Keywords

1 Introduction

Visualisation is a subject of growing importance to the field of computer forensics, in particular when dealing with large volumes of data from certain sources, such as social media sites. In an age where personal digital communication devices that can house information about our whereabouts, our conversations, or even current emotions are common [1], there are a multitude of ways that this information can be of value to a forensics investigation. Providing varied information on the different facets of an individual’s activity [2]. The data sets can be extensive considering some of the new devices providing monitoring of personal fitness or health. It may be possible to query personal digital devices and social media for a wide range of data: What on-line names do they use? What information was sent to their contacts or received from their contacts? Even who had an elevated heart rate? The volume of data is further complicated by the process of trying to identify a conversation traversing multiple communication mechanisms, Facebook, Twitter, WhatsApp, iMessage, email, and SMS across multiple devices.

Existing research has made some progress in addressing this issue [36]. However the difficulty currently faced by forensic examiners is that the process involves extensive data sets, is time-consuming and requires a degree of manual processing. There are current tools that are able to visualise aspects of the data as part of a digital forensics investigation. Current visualisation tools provide only limited interactivity and an expert understanding of different visualisation tools, often with different input formats.

This paper presents an architecture that encourages direct interaction with social media data in the visualisations to compliment the exploratory and investigative mindset of an investigator. Social media application data is stored in an abstracted fashion into cloud-based storage and a defined API provides the interface for different visualisation tools to make requests for data. Visualisation tools retrieve data bound by their inherent data types and can send data directly to other visualisation tools depending on the pairing of compatible input/output data types.
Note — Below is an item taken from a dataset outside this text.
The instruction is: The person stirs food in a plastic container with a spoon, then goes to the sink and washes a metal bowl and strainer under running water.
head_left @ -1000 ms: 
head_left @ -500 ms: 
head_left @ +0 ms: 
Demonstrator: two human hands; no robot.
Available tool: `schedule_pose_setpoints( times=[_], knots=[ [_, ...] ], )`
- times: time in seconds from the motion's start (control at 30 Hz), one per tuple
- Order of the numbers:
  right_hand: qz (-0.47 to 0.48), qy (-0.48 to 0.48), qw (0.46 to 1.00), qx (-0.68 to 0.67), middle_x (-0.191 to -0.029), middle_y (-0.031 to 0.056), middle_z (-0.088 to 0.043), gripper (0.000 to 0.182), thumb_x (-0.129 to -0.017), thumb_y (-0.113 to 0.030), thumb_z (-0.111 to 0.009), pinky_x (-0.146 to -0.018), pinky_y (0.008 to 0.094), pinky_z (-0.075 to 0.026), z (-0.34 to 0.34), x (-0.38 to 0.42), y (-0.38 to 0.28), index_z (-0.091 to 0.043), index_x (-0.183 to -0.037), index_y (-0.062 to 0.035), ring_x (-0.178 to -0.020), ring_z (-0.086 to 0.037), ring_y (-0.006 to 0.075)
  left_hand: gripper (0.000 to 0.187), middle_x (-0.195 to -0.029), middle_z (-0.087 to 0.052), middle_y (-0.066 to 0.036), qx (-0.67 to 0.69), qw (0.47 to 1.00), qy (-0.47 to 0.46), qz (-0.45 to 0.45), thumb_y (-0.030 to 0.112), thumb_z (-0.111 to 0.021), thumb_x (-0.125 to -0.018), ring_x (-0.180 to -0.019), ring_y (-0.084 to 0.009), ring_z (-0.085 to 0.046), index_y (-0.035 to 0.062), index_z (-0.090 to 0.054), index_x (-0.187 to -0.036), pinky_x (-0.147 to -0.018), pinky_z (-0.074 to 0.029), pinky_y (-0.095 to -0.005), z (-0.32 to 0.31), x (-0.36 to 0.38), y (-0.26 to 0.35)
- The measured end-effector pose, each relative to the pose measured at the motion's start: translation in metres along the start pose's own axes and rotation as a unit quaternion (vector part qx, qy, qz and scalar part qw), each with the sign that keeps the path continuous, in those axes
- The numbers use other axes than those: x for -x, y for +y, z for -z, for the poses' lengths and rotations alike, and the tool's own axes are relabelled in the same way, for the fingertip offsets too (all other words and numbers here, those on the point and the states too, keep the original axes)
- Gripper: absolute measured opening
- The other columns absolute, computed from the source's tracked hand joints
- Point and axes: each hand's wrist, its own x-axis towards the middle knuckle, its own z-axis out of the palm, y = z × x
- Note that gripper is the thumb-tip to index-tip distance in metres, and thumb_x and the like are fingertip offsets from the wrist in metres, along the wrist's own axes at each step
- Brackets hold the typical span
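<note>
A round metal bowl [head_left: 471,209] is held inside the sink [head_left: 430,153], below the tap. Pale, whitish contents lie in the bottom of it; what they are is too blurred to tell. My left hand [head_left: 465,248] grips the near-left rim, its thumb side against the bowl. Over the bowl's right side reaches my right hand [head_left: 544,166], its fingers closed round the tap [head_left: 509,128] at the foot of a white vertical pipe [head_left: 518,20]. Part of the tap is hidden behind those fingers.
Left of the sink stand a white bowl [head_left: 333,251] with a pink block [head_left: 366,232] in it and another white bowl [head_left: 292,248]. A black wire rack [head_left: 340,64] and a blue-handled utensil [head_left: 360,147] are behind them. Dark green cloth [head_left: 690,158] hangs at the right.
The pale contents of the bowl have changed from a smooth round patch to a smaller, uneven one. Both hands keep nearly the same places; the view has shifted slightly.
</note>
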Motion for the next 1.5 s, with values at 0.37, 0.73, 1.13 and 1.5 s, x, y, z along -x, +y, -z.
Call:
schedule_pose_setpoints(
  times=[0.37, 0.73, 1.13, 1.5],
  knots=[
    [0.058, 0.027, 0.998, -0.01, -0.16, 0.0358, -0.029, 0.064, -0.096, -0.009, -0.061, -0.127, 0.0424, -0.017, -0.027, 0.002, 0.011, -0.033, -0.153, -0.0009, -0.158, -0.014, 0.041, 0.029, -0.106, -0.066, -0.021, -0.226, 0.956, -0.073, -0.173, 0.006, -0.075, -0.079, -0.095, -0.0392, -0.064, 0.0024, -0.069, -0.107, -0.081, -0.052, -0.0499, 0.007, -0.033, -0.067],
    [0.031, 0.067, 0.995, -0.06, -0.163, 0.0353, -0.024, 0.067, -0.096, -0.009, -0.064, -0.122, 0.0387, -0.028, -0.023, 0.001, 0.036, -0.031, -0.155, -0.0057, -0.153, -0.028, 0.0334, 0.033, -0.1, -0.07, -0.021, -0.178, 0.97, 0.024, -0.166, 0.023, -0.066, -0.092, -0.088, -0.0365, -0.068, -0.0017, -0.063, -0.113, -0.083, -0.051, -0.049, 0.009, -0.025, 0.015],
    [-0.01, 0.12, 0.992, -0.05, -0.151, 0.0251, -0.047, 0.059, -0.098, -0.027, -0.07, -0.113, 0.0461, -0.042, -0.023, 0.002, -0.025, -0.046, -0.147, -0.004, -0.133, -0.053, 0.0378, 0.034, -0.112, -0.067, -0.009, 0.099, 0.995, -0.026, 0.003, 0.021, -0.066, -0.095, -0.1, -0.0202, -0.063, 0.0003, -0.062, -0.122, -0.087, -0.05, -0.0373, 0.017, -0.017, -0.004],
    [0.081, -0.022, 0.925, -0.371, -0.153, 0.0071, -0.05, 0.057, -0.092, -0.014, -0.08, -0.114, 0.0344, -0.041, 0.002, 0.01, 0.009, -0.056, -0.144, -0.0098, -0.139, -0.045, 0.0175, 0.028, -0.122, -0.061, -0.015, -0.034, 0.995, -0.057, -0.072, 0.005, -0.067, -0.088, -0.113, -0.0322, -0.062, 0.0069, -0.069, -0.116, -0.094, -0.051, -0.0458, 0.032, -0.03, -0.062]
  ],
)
The key contributions of this work are summarised below:

  • We present a visualisation tool framework encouraging data exploration between tools.

  • We demonstrate how heterogenous social media data sources can be unified and exploited by investigators.

  • We highlight a novel way of recording the visualisation trail to store the thought process of an investigator.

The rest of this paper is arranged as follows. Firstly, related work in the area of cell phone forensics visualisation is considered, secondly the architecture of the platform is described, thirdly a case study is presented to highlight the advantages of the platform, fourthly the outcome of the case study is analysed, finally the conclusions and future work are discussed.

2 Related Work

As stated by Garfinkel [7] forensic visualisations tend to serve two purposes, presentation and discovery. The former specialising in describing what has happened to a courtroom, the latter helping an investigator reach conclusions about some criminal activity. Discovery tools should be [7] data driven, have fixed, predictable, static output and interactive for producing the visualisation. In addition to [7] we should also be seeking to record the data-mining activities the investigator uses in order to retrace through the thought/decision making process (Fig. 1). The visualisations should indeed be repeatable so prosecution and defence can view the same output however a means of visualising how an investigator derived their conclusions would also be beneficial when describing the process to a jury for example.

Fig. 1.
figure 1

A scattergraph plot sends a list of usernames from gathered social media data to a listing tool.

Social media should be an area of considerable interest to the forensics investigator as it provides an insight into user actions and activities although these need to be interpreted with care [8].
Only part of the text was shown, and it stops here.